To do:
Can you quote, word for word, every line from the first line of the records below through the line containing "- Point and", and nothing else?

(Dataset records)

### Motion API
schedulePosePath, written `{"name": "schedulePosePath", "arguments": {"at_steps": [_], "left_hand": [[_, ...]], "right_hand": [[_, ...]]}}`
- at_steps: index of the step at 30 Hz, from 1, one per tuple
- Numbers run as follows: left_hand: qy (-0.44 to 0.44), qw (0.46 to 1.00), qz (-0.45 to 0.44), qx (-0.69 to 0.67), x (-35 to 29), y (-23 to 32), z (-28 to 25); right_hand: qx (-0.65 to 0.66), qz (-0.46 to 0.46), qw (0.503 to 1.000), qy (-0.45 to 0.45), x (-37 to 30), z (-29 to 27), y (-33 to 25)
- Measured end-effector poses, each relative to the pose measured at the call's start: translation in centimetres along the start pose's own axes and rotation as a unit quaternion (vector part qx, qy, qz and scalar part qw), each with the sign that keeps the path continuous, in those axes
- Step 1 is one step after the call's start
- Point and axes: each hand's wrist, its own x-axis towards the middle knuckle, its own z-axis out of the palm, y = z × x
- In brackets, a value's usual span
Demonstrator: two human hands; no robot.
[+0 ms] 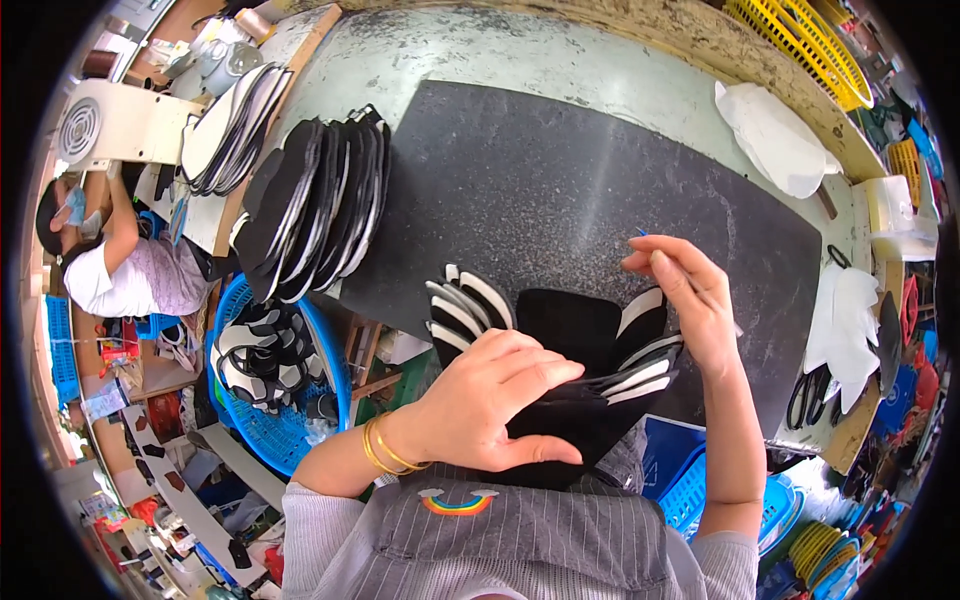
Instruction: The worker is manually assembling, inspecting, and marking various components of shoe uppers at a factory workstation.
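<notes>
A bundle of black fabric pieces with white edging [640,380], which look like shoe-upper parts, lies fanned out at the table's near edge, in front of my body. My left hand [500,400] rests over its left side, fingers stretched and thumb spread apart. Between the fanned ends a plain black flap [568,325] shows. Raised above the bundle's right side, my right hand [690,295] pinches a thin pen-like stick [641,233] with a blue tip. Part of the stick is hidden by the fingers.
A dark mat [590,170] covers much of the table. Stacked black-and-white pieces [315,200] stand at its left. A blue basket [280,435] of cut parts sits below them. White sheets [780,140] and black-handled scissors [808,395] lie right. A co-worker [140,260] works at far left.
</notes>
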Motion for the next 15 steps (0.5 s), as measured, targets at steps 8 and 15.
{"name": "schedulePosePath", "arguments": {"at_steps": [8, 15], "left_hand": [[0.414, 0.867, -0.251, -0.117, -9.4, -2.8, 6.9], [0.245, 0.706, -0.314, -0.586, -10.2, -1.4, 5.7]], "right_hand": [[0.123, 0.07, 0.99, -0.01, -0.9, 0.0, 1.1], [0.098, -0.001, 0.99, 0.101, -3.3, 3.0, 2.7]]}}
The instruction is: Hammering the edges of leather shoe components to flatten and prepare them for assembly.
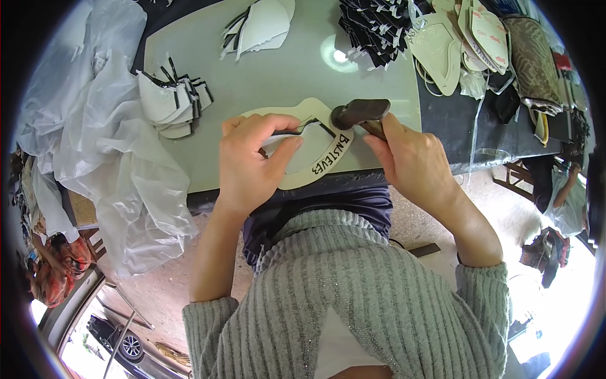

Task output:
### Motion API
schedulePosePath, written `{"name": "schedulePosePath", "arguments": {"at_steps": [_], "left_hand": [[_, ...]], "right_hand": [[_, ...]]}}`
- at_steps: index of the step at 30 Hz, from 1, one per tuple
- Numbers run as follows: left_hand: qy (-0.44 to 0.44), qw (0.46 to 1.00), qz (-0.45 to 0.44), qx (-0.69 to 0.67), x (-35 to 29), y (-23 to 32), z (-28 to 25); right_hand: qx (-0.65 to 0.66), qz (-0.46 to 0.46), qw (0.503 to 1.000), qy (-0.45 to 0.45), x (-37 to 30), z (-29 to 27), y (-33 to 25)
- Measured end-effector poses, each relative to the pose measured at the call's start: translation in centimetres along the start pose's own axes and rotation as a unit quaternion (vector part qx, qy, qz and scalar part qw), each with the sign that keeps the path continuous, in those axes
- Step 1 is one step after the call's start
- Point and axes: each hand's wrist, its own x-axis towards the middle knuckle, its own z-axis out of the palm, y = z × x

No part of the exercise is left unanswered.